Updates to tax function estimation #1029

jdebacker · 2025-04-16T02:53:27Z

This PR updates txfunc.py, in particular for the estimation of the GS and HSV functions. Specifically:

Sampling weights are added to the estimation of tax functions of theHSV form (addressing Issue HSV tax function estimation does not account for sampling weights #1027).
The estimation of functions of the GS form are improved by (1) changing the initial guesses to more reasonable value and (2) setting stricter bounds so the parameters do not get out of reasonable ranges in the minimizer.

Updated GS functions (2025 current law, TMD data):

Updated HSV functions (2025 current law, TMD data):

jdebacker · 2025-04-21T17:16:40Z

@rickecon This PR is ready for review.

We'll address issues and testing with the DEP functions in a subsequent PR.
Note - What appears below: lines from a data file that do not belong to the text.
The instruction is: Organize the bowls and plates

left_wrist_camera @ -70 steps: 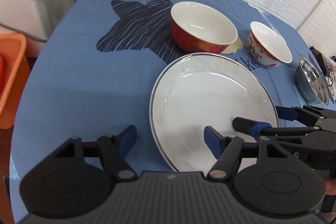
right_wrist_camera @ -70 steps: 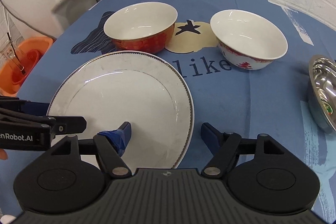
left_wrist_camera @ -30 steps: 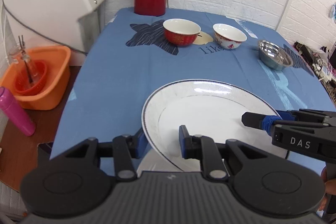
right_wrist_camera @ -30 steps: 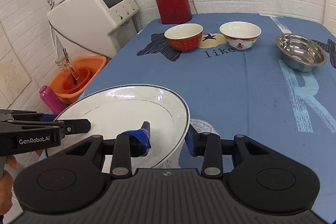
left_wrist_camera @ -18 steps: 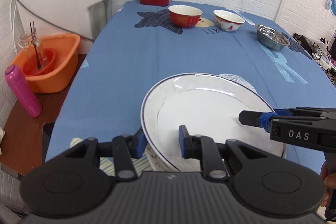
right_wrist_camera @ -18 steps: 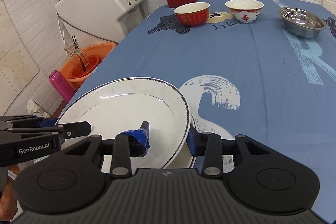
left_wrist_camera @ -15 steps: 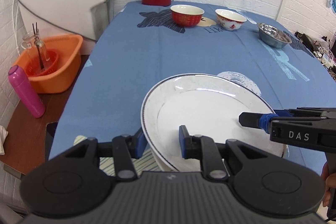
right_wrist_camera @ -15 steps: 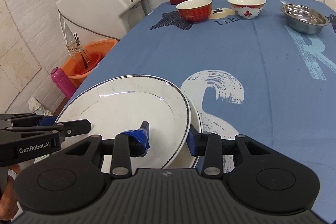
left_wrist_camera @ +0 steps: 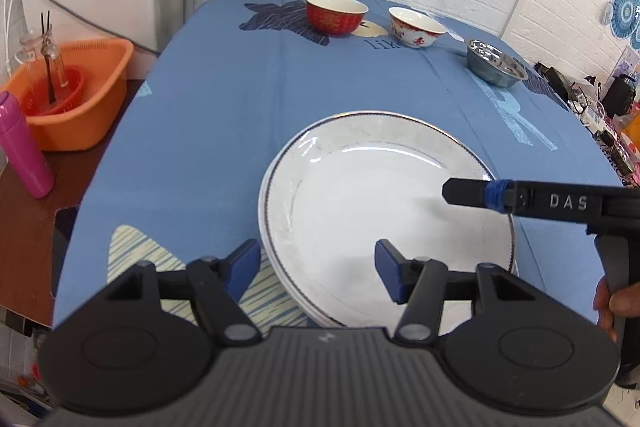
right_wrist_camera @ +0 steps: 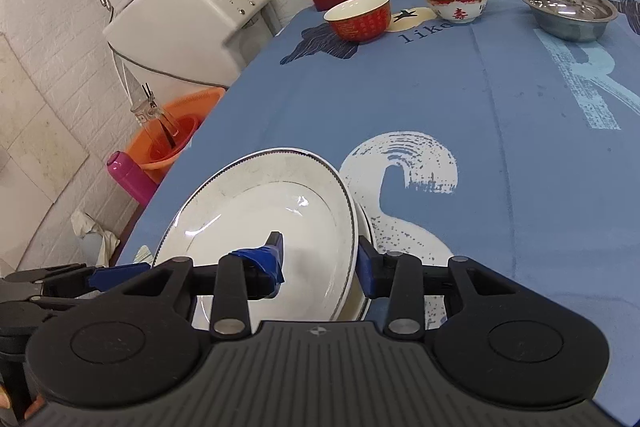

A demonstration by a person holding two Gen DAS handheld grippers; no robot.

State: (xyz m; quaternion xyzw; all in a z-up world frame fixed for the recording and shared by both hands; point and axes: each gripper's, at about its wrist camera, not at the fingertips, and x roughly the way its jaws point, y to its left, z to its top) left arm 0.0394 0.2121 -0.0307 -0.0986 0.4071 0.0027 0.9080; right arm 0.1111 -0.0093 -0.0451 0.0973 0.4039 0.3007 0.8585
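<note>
My left gripper (left_wrist_camera: 316,267) is spread wide, its pads either side of the plate's (left_wrist_camera: 384,199) near rim, not gripping. My right gripper (right_wrist_camera: 320,259) straddles the far rim; whether it clamps, I cannot tell. The plate sits on a stack at the table's (left_wrist_camera: 224,107) near edge. Beyond stand three bowls (left_wrist_camera: 336,13).
</note>
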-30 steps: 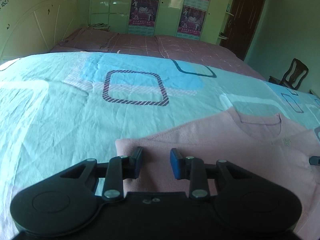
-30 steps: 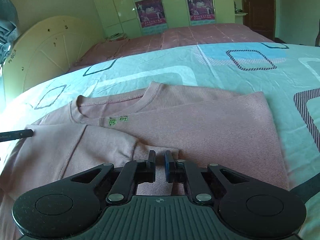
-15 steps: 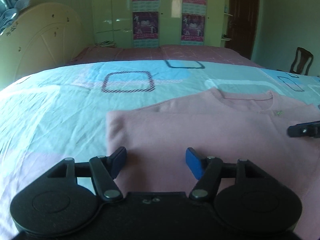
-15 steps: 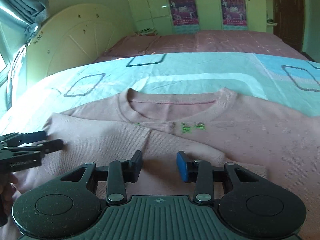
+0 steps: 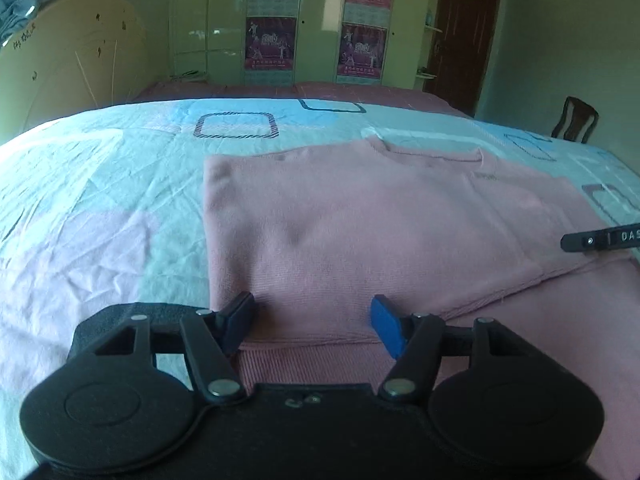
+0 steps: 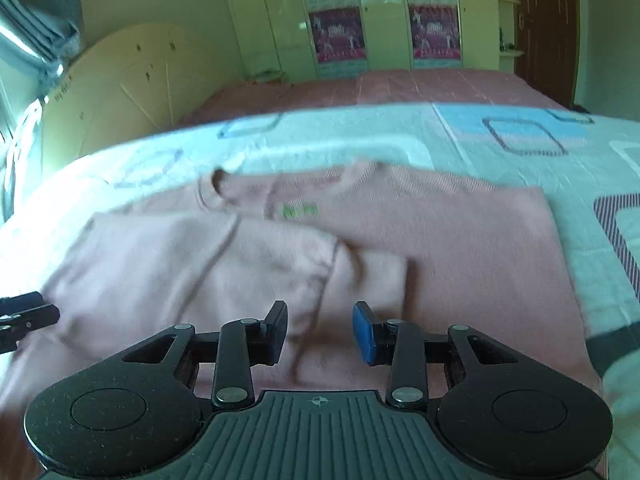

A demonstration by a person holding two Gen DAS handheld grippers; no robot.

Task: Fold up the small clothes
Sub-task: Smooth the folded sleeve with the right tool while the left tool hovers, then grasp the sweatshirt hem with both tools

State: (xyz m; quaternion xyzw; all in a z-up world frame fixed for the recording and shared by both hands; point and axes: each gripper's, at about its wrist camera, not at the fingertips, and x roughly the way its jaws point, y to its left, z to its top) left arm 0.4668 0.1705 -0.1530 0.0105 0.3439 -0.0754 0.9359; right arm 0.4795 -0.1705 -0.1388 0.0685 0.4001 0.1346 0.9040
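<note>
A small pink sweater (image 5: 360, 232) lies flat on the bedspread with its sides folded inward; its collar points away from me. In the right wrist view the sweater (image 6: 460, 248) shows a folded-in sleeve and a small green mark below the collar. My left gripper (image 5: 312, 322) is open and empty over the sweater's near left edge. My right gripper (image 6: 320, 330) is open and empty over the folded sleeve's end. The right gripper's finger shows at the right edge of the left wrist view (image 5: 600, 240); the left gripper shows at the left edge of the right wrist view (image 6: 24, 316).
The light blue patterned bedspread (image 5: 100, 184) covers the bed around the sweater. A pink bed (image 5: 304, 90), a cream headboard (image 5: 72, 60) and wardrobes with posters (image 5: 272, 20) stand behind. A dark chair (image 5: 576, 120) is at far right.
Both grippers have opened: the right let go of the sleeve it pinched a second ago, and the left's jaws spread wider. Both cameras have shifted over the sweater.
</note>
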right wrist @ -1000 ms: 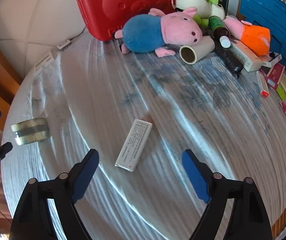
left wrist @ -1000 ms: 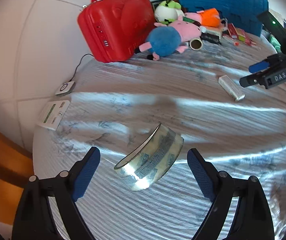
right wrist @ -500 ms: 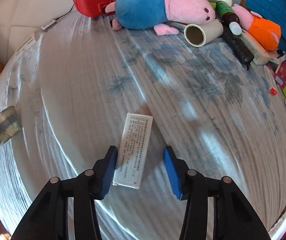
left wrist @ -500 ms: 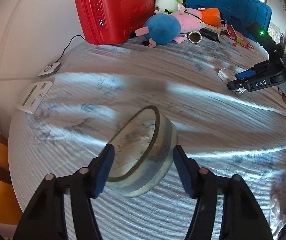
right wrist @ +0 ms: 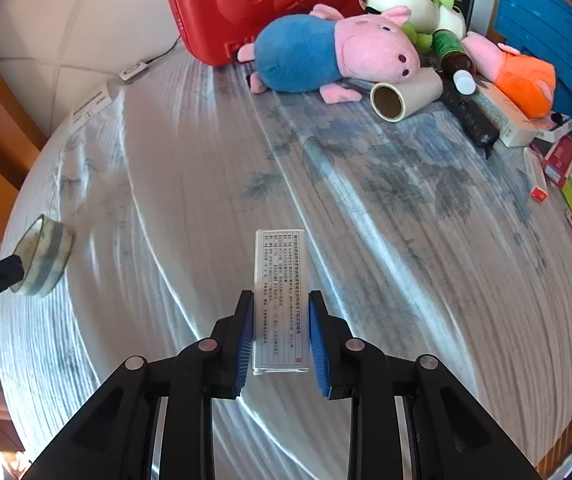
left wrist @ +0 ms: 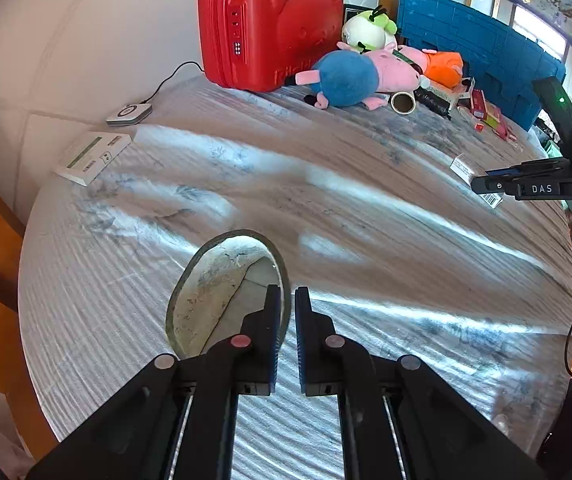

Note the change to environment.yml to pin the version of marshmallow. At version 4.0 and above, there are errors reading in parameters objects that were created with a prior version of marshallow and then pickled. We can update those pickle files in a subsequent PR (or look at addressing Issue #1025).

jdebacker · 2025-04-21T22:56:17Z

Wanted to remove the local test only marker from test_taxfunc.py.test_tax_func_estimate, but test was failing on GH and couldn't tell why. Passes on my machine, so @rickecon, make sure you check this one test in particular.

codecov-commenter · 2025-04-21T23:20:31Z

Codecov Report

Attention: Patch coverage is 85.00000% with 3 lines in your changes missing coverage. Please review.

Project coverage is 72.67%. Comparing base (b753779) to head (c58f3a0).
Report is 19 commits behind head on master.

Files with missing lines	Patch %	Lines
ogcore/TPI.py	0.00%	2 Missing ⚠️
ogcore/txfunc.py	90.00%	1 Missing ⚠️

Additional details and impacted files

@@            Coverage Diff             @@
##           master    #1029      +/-   ##
==========================================
+ Coverage   70.17%   72.67%   +2.49%     
==========================================
  Files          20       20              
  Lines        5073     5068       -5     
==========================================
+ Hits         3560     3683     +123     
+ Misses       1513     1385     -128

Flag	Coverage Δ
unittests	`72.67% <85.00%> (+2.49%)`	⬆️

Flags with carried forward coverage won't be shown. Click here to find out more.

Files with missing lines	Coverage Δ
ogcore/SS.py	`72.46% <100.00%> (+0.42%)`	⬆️
ogcore/__init__.py	`100.00% <100.00%> (ø)`
ogcore/txfunc.py	`46.41% <90.00%> (+16.59%)`	⬆️
ogcore/TPI.py	`37.19% <0.00%> (-0.13%)`	⬇️

🚀 New features to boost your workflow:

❄️ Test Analytics: Detect flaky tests, report on failures, and find test suite problems.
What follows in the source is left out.